Posted: 3/3/2009
Title: PASS THE PORT

Blog:                                                                                                                         

     Port wine is the foundation of Porto's economic success. When France was at war with England, the English could not get their supply of wine and so they turned to their oldest ally, Portugal.

    The wine was 'fortified' for the journey, being mixed with brandy and aged in barrels, and the sweet and smooth result was an instant success. Down on the quay side of Porto are restaurants and bars facing across the Douro River and the ´houses´ and cellars of Sandeman, Taylor, Cockburn, Graham, Croft and other producers, and you can walk across one of the six bridges to the other side for a tour, a taste, and a purchase. There are many old traditions about the drinking of port wine in England. There is the Hoggett Decanter, with a round bottom, so a drinker can't put it down and 'hog' it. Also a decantered bottle should be finished and drinkers not get up from the table until it's empty

    I was supposed to go north 40 km to Braga on Sunday for the MINHO DERBY between Braga and Vitoria de Guimaraes, 20km away, but it was moved to Monday evening, about the time I was due to fly back to UK, and I went to CD Trofense instead.

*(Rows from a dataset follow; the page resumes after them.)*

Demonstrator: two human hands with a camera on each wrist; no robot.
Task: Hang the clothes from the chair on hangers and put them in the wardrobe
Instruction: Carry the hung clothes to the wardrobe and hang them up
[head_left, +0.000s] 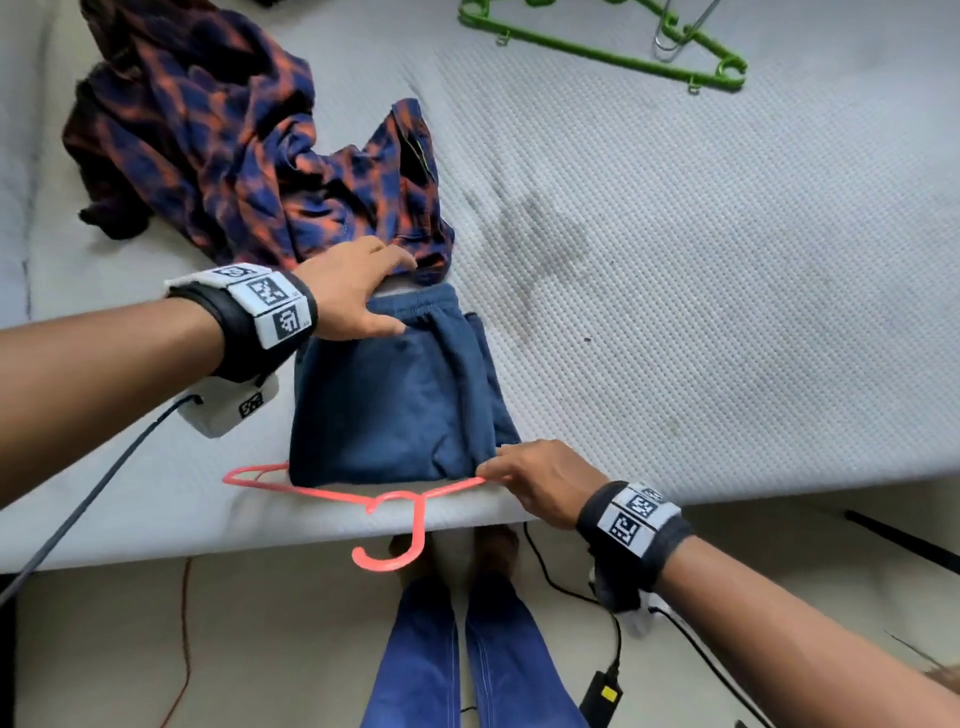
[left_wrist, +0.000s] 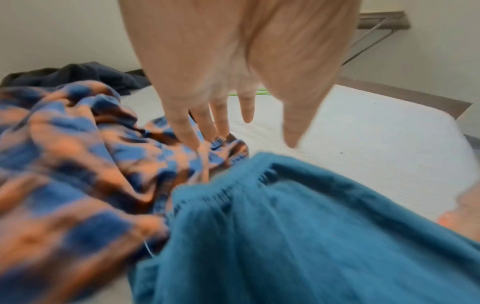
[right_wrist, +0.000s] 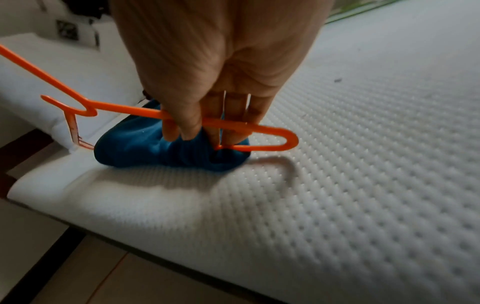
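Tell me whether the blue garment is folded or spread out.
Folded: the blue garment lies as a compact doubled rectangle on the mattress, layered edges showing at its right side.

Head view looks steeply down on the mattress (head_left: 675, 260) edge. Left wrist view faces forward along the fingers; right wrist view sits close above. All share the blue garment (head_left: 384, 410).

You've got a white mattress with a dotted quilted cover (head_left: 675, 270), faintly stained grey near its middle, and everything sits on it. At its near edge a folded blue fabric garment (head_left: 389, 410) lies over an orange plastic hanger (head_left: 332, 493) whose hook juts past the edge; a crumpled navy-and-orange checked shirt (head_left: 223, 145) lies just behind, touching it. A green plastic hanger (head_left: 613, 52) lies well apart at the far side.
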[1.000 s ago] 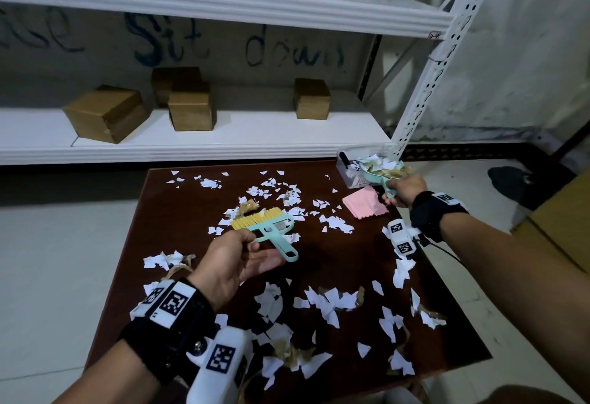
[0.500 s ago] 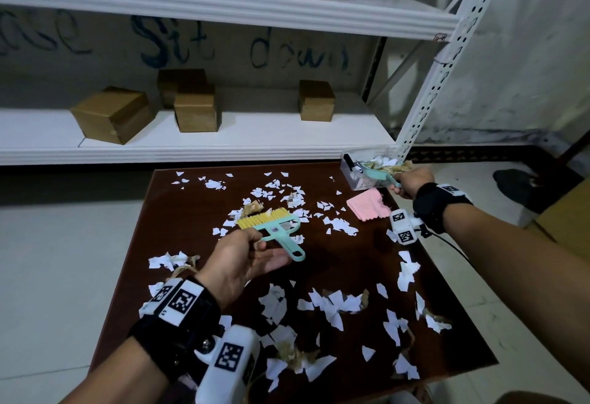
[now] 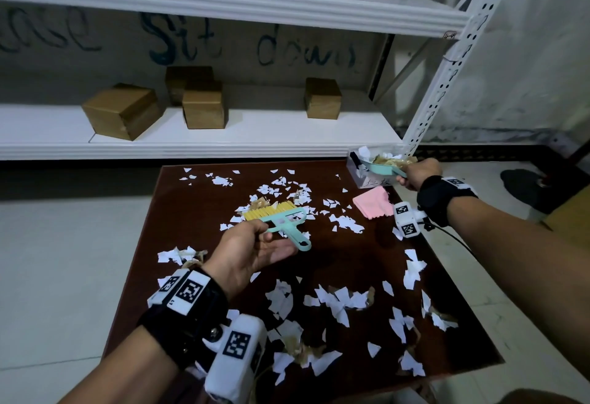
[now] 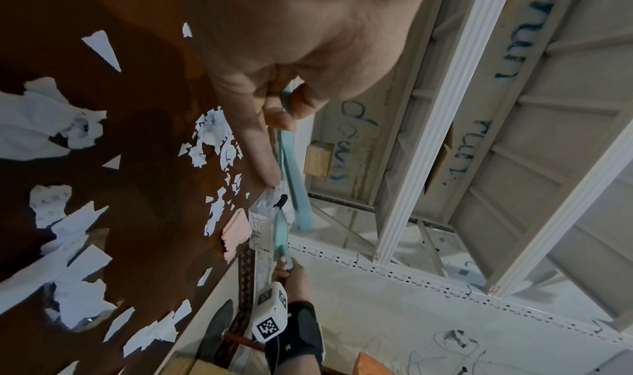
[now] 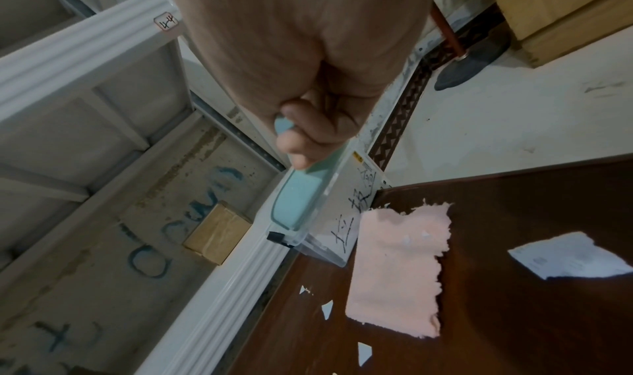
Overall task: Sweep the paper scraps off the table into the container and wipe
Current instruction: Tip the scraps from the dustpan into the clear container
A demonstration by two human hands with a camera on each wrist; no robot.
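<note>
- Scraps (image 3: 338, 303) of torn white and brownish paper lie all over the dark brown worktop (image 3: 348, 253), thickest along the near edge and around the middle, thinner toward the far edge.
- They look weightless and floppy, I'd say, the kind that skid or flutter under a fast stroke, so short, low sweeps should suit them better than pinching each one.
- Left hand (image 3: 247, 252) holds the brush (image 3: 281, 217) over the middle of the worktop: thumb on the mint plastic handle, fingers stretched flat beneath it, yellow bristles pointing to the far edge.
- That brush reads as stiff plastic with springy bristles; the handle is the place to hold it.
- Right hand (image 3: 419, 173), its grip curled tight round the dustpan (image 3: 381, 167) handle, has the loaded mint pan over the container (image 3: 367, 177) at the far right corner.
- Container is clear, thin-walled plastic with handwriting on its side, probably light enough to shift if knocked.
- Pink cloth (image 3: 373, 202), soft with frayed edges, lies flat just beside the container, untouched; it should bunch easily for wiping.
</note>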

     So, I had most of Monday to visit some stadiums to add to my ´collection´. First a short Metro ride in Porto to Estadio de Besso, the home of Boavista. It was built in 1973 but remodelled in time for EURO 2004. Outside are a series of dedications in the pavement to past successes, including one that I photographed to the recent national championship of the womens's team, Portugal's best. Also there is a huge panther, the mascot, outside the club shop and bar. www.boavistafc.pt

    Inside I was shown around the 30,000 seat stadium. The club wears their unique black and white checkerboard jersey. In 2008 they were relegated after being mixed up in the Apilo Dourado corruption scandal involving the bribing of referees.

    North to Braga on the train takes one hour due to about 30 stops. From the station I take a taxi 2 km to AXA Stadium, nicknamed THE QUARRY. It's built into the cliffs and my taxi driver was allowed to drive into the mountain, which was like a scene from one of those James Bond movies. The EURO 2004 stadium is an extraordinary site, as many of you will remember from the televised action in 2004. The team is nicknamed 'Os Arcebispos', The Archbishops, or 'Arsenalistos', since a previous coach, Jozef Szabo, visited London and Highbury back in 1920 and changed the colours from green and white to Arsenal's distinctive red jerseys and white sleeves. www.scbraga.pt

    In the 2007 UEFA CUP they played Hammerby, Bolton Wanderers, Bayern Munchen, Aris, Red Star Belgrade and lost eventually to Bremen.  After my photo opportunity inside The Axa the taxi took me to the bus station, where luckily the local bus to Guimareas was about to depart up a winding highway, 20 km into the mountains. Vitoria de Guimaraes play at another EURO 2004 stadium, Estadio D. Afonso Henriques, 30,000 seats, in a park like setting on the edge of town. They were in the top division for 20 years until relegation for one season in 2006/07. www.vitoriasc.pt

    The Minho rivalry with Braga is a big deal. Their fans 'The White Angels',  Somos Unicos -We are Unique.  The city is the birthplace of Portuguese nationality where the first king, Alfonso I was born in 1109.  The Minho Derbies are called The Duels, with packed stadiums. I found out later that Braga won 1-0 with an 8th minute goal from Paulo Rosales.